The Yankees, who surged to a 4-0 lead through three innings, saw the Cardinals (61-62) claw back. Gil, who allowed one run, four hits and three walks, departed after back-to-back doubles by Lars Nootbaar and Masyn Winn in the sixth. Mark Leiter Jr. walked Alex Burleson before Ivan Herrera hit into a 6-4-3 double play, the Cardinals’ fourth inning-ending double play of the night.
“No. 1 tonight, the defense,” Gil said through his interpreter. “That’s what really helped me out tonight and allowed me to get to the sixth inning.”
Gil had escaped a second-and-third, none-out situation in the fifth, thanks to a pop-up, a strikeout and a groundout.

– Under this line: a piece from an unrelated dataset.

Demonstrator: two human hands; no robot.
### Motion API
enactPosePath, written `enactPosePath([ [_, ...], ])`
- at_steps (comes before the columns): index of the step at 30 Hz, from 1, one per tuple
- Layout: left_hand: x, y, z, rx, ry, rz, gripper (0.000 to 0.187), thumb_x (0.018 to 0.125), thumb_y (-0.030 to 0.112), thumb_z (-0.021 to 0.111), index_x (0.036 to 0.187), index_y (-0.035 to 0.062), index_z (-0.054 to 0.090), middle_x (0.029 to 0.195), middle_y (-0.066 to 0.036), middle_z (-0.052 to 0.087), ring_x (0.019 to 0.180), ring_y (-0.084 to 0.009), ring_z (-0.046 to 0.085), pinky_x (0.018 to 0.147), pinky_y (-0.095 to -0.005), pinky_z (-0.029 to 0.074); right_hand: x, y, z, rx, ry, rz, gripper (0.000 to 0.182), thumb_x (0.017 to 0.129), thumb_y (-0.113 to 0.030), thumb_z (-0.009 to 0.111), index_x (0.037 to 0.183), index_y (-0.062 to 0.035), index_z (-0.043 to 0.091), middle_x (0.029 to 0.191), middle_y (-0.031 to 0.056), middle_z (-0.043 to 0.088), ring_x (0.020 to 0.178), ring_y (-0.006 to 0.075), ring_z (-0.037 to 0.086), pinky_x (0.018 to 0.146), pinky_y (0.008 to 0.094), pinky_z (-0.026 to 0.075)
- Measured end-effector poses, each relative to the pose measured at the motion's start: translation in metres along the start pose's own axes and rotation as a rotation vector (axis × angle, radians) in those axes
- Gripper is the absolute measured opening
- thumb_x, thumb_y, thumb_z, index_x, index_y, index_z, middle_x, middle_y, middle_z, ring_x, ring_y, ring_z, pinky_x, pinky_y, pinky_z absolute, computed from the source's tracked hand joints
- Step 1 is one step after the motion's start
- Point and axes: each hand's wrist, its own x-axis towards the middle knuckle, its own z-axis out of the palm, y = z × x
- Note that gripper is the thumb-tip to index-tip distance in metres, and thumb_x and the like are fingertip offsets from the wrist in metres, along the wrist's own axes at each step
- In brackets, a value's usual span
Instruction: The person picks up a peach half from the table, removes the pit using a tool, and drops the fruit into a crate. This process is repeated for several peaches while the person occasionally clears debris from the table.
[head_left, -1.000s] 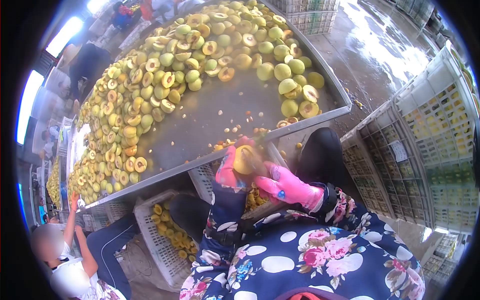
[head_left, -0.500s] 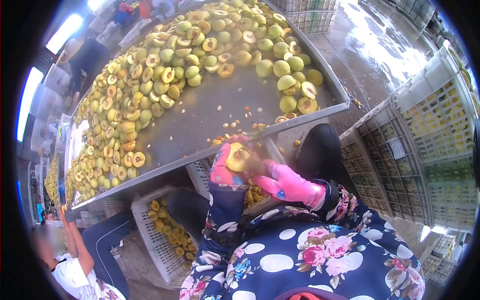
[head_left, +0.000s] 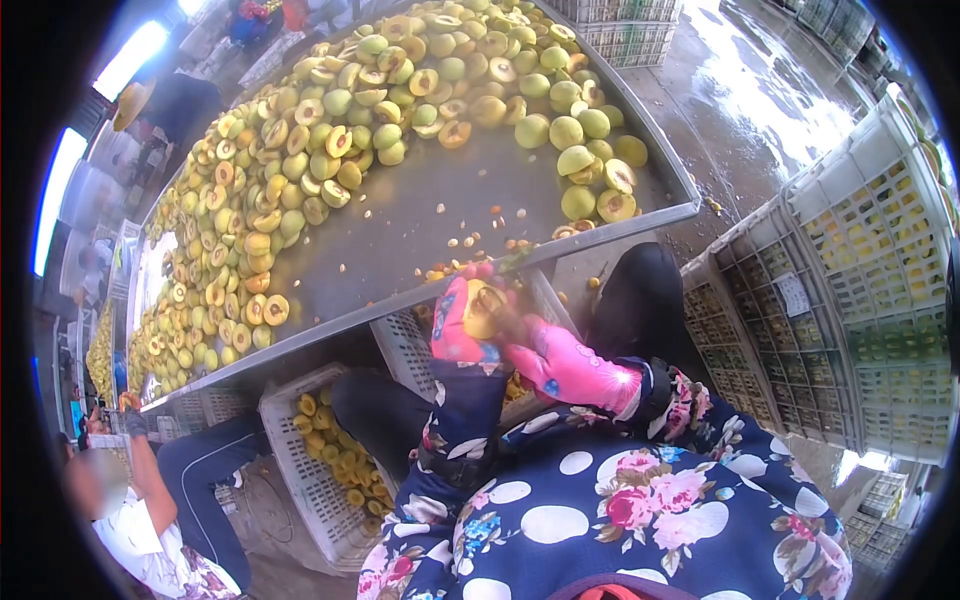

Camilo Doval, one of the trade deadline additions, allowed two runs in the seventh to make it 4-3. Luke Weaver replaced him with runners at second and third and struck out Nootbaar on a changeup to end the inning.
Weaver allowed a two-out single by Herrera in the eighth and committed an error while trying to pick off pinch runner Garrett Hampson, though first baseman Paul Goldschmidt — who was looking down and didn’t appear to pick up the ball until it was sailing past him — should have made the catch. Weaver struck out Nolan Gorman to strand the tying runner in scoring position.
After the Yankees left the bases loaded in the top of the ninth — they went 3-for-17 with runners in scoring position and left nine on base — deadline acquisition David Bednar struck out two in a perfect inning for his second save as a Yankee.
Bellinger, who started at first but moved to left in the late innings when Jasson Dominguez was subbed out, made a running catch of Yohel Pozo’s sinking liner to end it. It capped a terrific night in the field for the former Gold Glove winner, who started and ended a 3-6-3 double play in the first and turned one on his own to end the third, catching a screaming liner by Victor Scott II before doubling off Pedro Pages.
“Hadn’t been over there in a while and just looks like a complete natural over there at first,” Aaron Boone said. “And then doing what he normally does in the outfield. Has a ball sinking, hooking, not an easy play at all [Pozo’s liner]. That’s what he does. That’s why he’s Cody Bellinger.”
The Yankees gave Gil a cushion before his first pitch of the night. Trent Grisham led off with a seven-pitch walk and Ben Rice slashed a double to right-center. Aaron Judge’s groundout to short made it 1-0. After Bellinger lined to left, Chisholm lasered a 2-and-1, 95-mph fastball to right for a 3-0 lead.
Dominguez’s two-out RBI single on a 3-and-0 pitch in the third made it 4-0.
Notes & quotes: Judge is closing in on playing the outfield, but there remains no specific timeline. “I think sooner [rather] than later,’’ Cashman said, “but I don’t have that answer.”